Ces flagellants inondèrent l’Europe : on en voit encore beaucoup en Italie, en Espagne[1] et en France même, à Perpignan. Il était assez commun, au commencement du xvie siècle, que les confesseurs fouettassent leurs pénitentes sur les fesses. Une histoire des Pays-Bas, composée par Meteren[2] rapporte que le cordelier nommé Adriacem, grand prédicateur de Bruges, fouettait ses pénitentes toutes nues.

Le jésuite Edmond Auger, confesseur de Henri III[3], engagea ce malheureux prince à se mettre à la tête des flagellants.

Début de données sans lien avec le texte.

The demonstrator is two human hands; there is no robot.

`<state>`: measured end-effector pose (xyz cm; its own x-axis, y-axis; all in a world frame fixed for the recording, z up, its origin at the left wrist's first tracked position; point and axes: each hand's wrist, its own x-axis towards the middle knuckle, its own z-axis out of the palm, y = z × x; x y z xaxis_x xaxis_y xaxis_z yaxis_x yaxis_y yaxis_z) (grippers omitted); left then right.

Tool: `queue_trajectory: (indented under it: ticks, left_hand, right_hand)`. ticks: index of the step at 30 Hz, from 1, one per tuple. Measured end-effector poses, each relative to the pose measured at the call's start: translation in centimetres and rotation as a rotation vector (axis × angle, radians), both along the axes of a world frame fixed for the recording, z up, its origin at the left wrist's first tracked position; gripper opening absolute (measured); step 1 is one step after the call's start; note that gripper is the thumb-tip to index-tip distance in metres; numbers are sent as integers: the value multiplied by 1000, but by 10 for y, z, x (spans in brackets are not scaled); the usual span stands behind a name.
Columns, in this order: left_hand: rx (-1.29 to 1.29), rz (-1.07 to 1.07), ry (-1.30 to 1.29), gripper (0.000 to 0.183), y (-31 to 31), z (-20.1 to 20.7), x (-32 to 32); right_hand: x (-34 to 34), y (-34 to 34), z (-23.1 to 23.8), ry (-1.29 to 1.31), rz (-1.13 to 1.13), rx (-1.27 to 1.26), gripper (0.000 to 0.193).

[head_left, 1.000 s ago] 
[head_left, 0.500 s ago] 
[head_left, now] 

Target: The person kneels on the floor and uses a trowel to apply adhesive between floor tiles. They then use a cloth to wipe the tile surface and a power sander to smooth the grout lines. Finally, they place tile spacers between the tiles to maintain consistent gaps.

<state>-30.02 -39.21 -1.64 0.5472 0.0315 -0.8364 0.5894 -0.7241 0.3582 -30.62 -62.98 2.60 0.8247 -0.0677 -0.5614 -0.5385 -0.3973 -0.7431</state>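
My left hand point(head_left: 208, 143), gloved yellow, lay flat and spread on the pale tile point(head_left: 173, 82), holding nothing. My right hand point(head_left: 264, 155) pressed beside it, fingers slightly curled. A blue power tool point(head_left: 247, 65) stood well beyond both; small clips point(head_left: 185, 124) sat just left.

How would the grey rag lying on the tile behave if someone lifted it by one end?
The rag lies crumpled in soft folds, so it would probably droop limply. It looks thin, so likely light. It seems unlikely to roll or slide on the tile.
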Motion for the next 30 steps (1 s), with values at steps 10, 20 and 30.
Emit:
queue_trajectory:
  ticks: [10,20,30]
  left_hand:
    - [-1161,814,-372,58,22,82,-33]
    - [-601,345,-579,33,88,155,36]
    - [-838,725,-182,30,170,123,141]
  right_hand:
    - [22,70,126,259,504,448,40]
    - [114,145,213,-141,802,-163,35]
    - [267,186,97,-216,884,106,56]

Dans plusieurs couvents de moines et de religieuses on se fouette sur les fesses. Il en a résulté quelquefois d’étranges impudicités, sur lesquelles il faut jeter un, voile pour ne pas faire rougir celles qui portent un voile sacré, et dont le sexe et la profession méritent les plus grands égards[4].


AUTELS,
Temples, rites, sacrifices, etc.[5].

Il est universellement reconnu que les premiers chrétiens n’eurent ni temples, ni autels, ni cierges, ni encens, ni eau bénite, ni aucun des rites que la prudence des pasteurs institua depuis, selon les temps et les lieux, et surtout selon le besoin des fidèles.

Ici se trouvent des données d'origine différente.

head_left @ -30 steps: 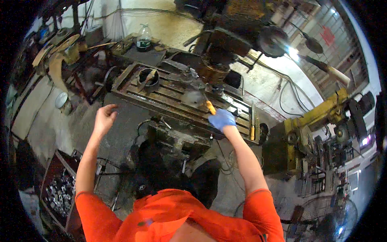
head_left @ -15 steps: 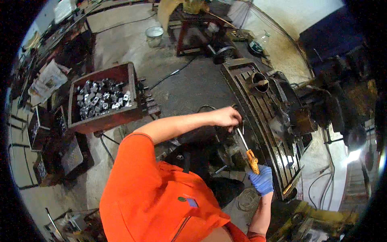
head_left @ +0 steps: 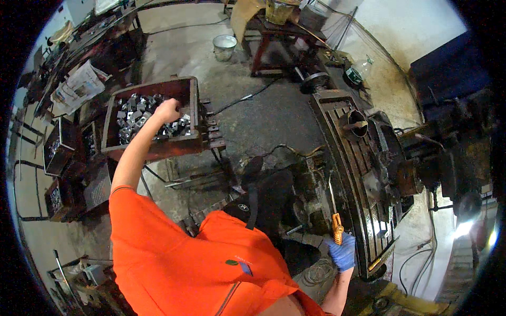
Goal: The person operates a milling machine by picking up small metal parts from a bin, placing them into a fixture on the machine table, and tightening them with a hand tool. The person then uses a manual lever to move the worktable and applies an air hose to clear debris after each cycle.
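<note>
My bare left hand (head_left: 167,111) is over the right half of a rusty red metal bin (head_left: 196,113), just above a heap of small shiny metal blocks (head_left: 137,117). Its fingers are curled closed, and whatever they hold is hidden. In a blue glove, my right hand (head_left: 342,253) grips an orange-handled tool (head_left: 337,224) at the lower right. The tool's long, thin metal shaft points away from me, alongside the slotted machine table (head_left: 345,152); its exact kind is unclear.
A round metal cup (head_left: 354,125) sits on the machine table. Dark machine parts (head_left: 411,176) stand to its right. Smaller bins (head_left: 59,147) flank the red one on the left. Farther off are a bucket (head_left: 224,47) and a red stand (head_left: 263,50). A cable (head_left: 247,97) crosses the floor.
My left hand has swung left from beside the tool's tip to the red bin. My right hand keeps its grip on the tool, now slightly lower in view. The whole view has shifted.
</note>
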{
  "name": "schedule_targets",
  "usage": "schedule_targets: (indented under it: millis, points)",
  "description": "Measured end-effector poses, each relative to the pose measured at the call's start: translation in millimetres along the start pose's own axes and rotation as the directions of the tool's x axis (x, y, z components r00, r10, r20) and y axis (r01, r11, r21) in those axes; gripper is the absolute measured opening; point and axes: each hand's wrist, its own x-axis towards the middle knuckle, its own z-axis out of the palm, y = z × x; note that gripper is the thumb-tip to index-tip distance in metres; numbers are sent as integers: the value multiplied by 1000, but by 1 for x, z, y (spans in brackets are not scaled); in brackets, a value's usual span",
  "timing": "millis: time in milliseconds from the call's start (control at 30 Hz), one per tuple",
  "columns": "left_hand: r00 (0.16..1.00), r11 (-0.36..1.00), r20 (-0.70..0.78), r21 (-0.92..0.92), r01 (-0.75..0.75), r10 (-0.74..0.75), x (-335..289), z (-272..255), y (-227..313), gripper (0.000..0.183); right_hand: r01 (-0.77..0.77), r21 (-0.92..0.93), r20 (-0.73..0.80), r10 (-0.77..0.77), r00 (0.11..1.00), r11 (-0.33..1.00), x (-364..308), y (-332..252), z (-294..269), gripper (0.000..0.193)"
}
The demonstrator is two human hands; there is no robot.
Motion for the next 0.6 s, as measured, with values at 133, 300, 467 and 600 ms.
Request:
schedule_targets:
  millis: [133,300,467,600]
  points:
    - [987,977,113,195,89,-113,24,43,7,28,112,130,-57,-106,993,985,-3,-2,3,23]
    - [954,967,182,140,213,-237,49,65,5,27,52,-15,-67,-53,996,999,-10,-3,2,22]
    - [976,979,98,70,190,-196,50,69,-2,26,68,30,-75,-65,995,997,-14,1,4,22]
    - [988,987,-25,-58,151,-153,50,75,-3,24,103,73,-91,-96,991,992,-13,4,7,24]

Nous avons plus d’un témoignage d’Origène, d’Athénagore, de Théophile, de Justin, de Tertullien, que les premiers chrétiens avaient en abomination les temples et les autels. Ce n’est pas seulement parce qu’ils ne pouvaient obtenir du gouvernement, dans ces commencements, la permission de bâtir des temples ; mais c’est qu’ils avaient une aversion réelle pour tout ce qui semblait avoir le moindre rapport avec les autres religions. Cette horreur subsista chez eux pendant deux cent cinquante ans. Cela se démontre par Minucius Félix, qui vivait au iiie siècle. « Vous pensez, dit-il aux Romains, que nous cachons ce que nous adorons, parce que nous n’avons ni temples ni autels. Mais quel simulacre érigerons-nous à Dieu, puisque l’homme est lui-même

  1. Histoire des flagellants, page 198. (Note de Voltaire.)
  2. Meteren, Historia Belgica, anno 1570. (Id.)
  3. De Thou, livre XXVIII. (Id.)
  4. Voyez Expiation. (Id.)
  5. Questions sur l’Encyclopédie, deuxième partie, 1770. (B.)